Whether the results of this study, which appeared in the Aug. 28 edition of the New England Journal of Medicine, can be extrapolated to anyone with a less damaged set of genes is difficult to say, but the authors note that the subjects in the study "have large, heterozygous ... deletions" of the genes in question, and a further analysis of other gene samples hints that a more restricted set of damages to those genes might have a similar effect on appetite control.

NICHD director Duane Alexander, MD, described the study as "a promising new lead in the search for biological pathways that contribute to obesity," expressing the hope that it will "eventually lead to the development of new drugs to regulate appetite in people who have not had success with other treatments."

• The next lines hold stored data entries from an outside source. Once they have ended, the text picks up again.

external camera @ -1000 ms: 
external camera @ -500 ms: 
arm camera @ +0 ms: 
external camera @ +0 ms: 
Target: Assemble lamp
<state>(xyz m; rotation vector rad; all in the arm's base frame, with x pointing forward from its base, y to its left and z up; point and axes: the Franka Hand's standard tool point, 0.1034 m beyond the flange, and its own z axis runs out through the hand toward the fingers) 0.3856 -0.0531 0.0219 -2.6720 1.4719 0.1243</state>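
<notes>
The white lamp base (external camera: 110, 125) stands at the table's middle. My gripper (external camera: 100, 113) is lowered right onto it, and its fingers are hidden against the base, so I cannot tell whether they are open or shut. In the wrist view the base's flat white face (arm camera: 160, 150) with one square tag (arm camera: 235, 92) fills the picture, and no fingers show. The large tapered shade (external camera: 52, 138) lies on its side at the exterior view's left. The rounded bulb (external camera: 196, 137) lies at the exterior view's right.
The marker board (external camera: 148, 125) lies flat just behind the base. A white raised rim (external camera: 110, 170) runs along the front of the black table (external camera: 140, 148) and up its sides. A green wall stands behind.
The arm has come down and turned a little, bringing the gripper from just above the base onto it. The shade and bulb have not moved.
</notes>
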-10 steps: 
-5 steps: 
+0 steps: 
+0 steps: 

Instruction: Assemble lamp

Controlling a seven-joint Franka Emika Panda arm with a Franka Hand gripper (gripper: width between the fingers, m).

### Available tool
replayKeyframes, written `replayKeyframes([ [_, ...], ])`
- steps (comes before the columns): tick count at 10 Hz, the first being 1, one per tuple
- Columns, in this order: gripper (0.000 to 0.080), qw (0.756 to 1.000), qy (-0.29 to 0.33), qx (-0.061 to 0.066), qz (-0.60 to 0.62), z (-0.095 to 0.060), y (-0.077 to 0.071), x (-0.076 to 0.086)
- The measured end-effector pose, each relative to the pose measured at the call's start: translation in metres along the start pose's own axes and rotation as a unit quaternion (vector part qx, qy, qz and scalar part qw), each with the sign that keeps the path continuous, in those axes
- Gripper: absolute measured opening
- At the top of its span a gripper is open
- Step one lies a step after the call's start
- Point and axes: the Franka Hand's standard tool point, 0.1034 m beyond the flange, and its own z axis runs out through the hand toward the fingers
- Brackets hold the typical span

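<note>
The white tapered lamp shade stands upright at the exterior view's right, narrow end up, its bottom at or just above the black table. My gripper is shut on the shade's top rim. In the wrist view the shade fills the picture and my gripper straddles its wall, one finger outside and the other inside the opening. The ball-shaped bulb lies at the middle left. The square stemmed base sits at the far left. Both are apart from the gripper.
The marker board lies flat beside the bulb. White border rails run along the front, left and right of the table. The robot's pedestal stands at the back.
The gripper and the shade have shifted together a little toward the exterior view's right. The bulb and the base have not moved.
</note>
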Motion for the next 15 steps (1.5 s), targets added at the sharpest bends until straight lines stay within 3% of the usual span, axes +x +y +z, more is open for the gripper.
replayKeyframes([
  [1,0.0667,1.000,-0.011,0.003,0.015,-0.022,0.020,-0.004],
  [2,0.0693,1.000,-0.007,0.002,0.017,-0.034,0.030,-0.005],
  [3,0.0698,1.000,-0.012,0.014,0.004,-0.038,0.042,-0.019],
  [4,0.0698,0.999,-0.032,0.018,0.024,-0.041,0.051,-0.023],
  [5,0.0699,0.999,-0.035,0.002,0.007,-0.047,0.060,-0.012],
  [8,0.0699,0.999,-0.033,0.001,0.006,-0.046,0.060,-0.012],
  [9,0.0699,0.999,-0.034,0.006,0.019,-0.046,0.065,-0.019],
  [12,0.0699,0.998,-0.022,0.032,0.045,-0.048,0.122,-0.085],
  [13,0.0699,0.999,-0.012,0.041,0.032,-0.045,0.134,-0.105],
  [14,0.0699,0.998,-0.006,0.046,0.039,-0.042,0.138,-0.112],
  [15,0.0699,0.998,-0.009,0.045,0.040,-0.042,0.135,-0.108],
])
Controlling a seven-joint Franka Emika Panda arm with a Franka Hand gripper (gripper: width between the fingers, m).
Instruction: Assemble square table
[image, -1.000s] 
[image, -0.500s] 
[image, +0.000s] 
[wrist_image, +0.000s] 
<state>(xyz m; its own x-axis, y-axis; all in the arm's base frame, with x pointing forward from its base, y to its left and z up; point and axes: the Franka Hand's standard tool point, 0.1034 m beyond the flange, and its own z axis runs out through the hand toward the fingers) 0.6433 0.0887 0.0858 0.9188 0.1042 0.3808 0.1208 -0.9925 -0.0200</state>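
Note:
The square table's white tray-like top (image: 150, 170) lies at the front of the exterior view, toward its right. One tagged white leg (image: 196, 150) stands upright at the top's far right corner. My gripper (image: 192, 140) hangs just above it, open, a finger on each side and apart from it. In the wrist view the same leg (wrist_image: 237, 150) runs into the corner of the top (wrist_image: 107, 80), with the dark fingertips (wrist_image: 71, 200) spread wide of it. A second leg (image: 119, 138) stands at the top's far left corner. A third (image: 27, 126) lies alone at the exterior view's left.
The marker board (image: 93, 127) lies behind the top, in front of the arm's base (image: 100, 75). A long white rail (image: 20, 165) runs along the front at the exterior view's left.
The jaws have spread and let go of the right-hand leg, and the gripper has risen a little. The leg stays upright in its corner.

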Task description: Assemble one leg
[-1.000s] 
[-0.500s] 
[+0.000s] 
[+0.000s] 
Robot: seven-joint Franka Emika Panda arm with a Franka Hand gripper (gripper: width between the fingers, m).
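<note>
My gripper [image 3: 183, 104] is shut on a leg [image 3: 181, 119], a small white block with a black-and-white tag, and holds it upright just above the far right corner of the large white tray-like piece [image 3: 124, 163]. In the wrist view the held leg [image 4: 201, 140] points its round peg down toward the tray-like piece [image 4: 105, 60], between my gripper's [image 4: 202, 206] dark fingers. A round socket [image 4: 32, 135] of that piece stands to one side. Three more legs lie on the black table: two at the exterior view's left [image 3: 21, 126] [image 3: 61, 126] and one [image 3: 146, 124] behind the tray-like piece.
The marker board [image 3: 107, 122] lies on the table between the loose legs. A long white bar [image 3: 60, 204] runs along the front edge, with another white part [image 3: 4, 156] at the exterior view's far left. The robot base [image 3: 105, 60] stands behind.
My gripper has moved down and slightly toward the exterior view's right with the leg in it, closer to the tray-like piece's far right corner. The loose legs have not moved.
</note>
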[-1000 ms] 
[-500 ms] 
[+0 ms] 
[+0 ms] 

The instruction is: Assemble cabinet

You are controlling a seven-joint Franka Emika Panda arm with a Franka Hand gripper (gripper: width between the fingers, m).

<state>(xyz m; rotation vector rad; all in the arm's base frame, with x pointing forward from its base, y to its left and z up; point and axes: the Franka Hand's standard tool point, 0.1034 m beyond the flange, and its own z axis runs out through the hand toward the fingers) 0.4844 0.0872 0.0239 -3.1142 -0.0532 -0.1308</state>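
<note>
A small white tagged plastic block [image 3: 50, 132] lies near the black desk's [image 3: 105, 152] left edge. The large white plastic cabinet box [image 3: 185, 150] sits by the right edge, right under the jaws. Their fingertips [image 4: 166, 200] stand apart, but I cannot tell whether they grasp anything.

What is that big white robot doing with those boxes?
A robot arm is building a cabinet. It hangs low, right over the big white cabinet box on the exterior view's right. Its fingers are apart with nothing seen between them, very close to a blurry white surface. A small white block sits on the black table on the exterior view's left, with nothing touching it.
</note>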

NIH offers technologies for licensing

NIH reported last week that it is offering two new technologies for licensing to interested parties. The Federal Register announcement says that the agency has a diagnostic that can identify those at "an increased risk for developing renal cancer, spontaneous pneumothorax and lung cysts" by detecting the folliculin-interacting protein 2 (FNIP-2). This technology "could facilitate the development of therapeutic drugs to treat the skin lesions and renal tumors that develop" in patients with Birt-Hogg-Dube's syndrome, which is said by NIH to have been diagnosed in more than 60 families. Previous analyses of those patients indicate a mutation of the FNIP-2 gene is present in 84% of those with the syndrome.

Also available for licensing is "a novel immunotoxin" based on a truncated cholera exotoxin that can be used to target cancer cells. NIH says that previous experience with Pseudomonas exotoxins (Pe) suggests that patients can tolerate only one administration of the substance as a targeted therapy because of "the development of neutralizing antibodies." The truncated cholera variant does not trigger the development of neutralizing antibodies, but because it has a "strong functional and structural similarity" to Pe, patients may be able to receive a second round of anticarcinogenic therapy.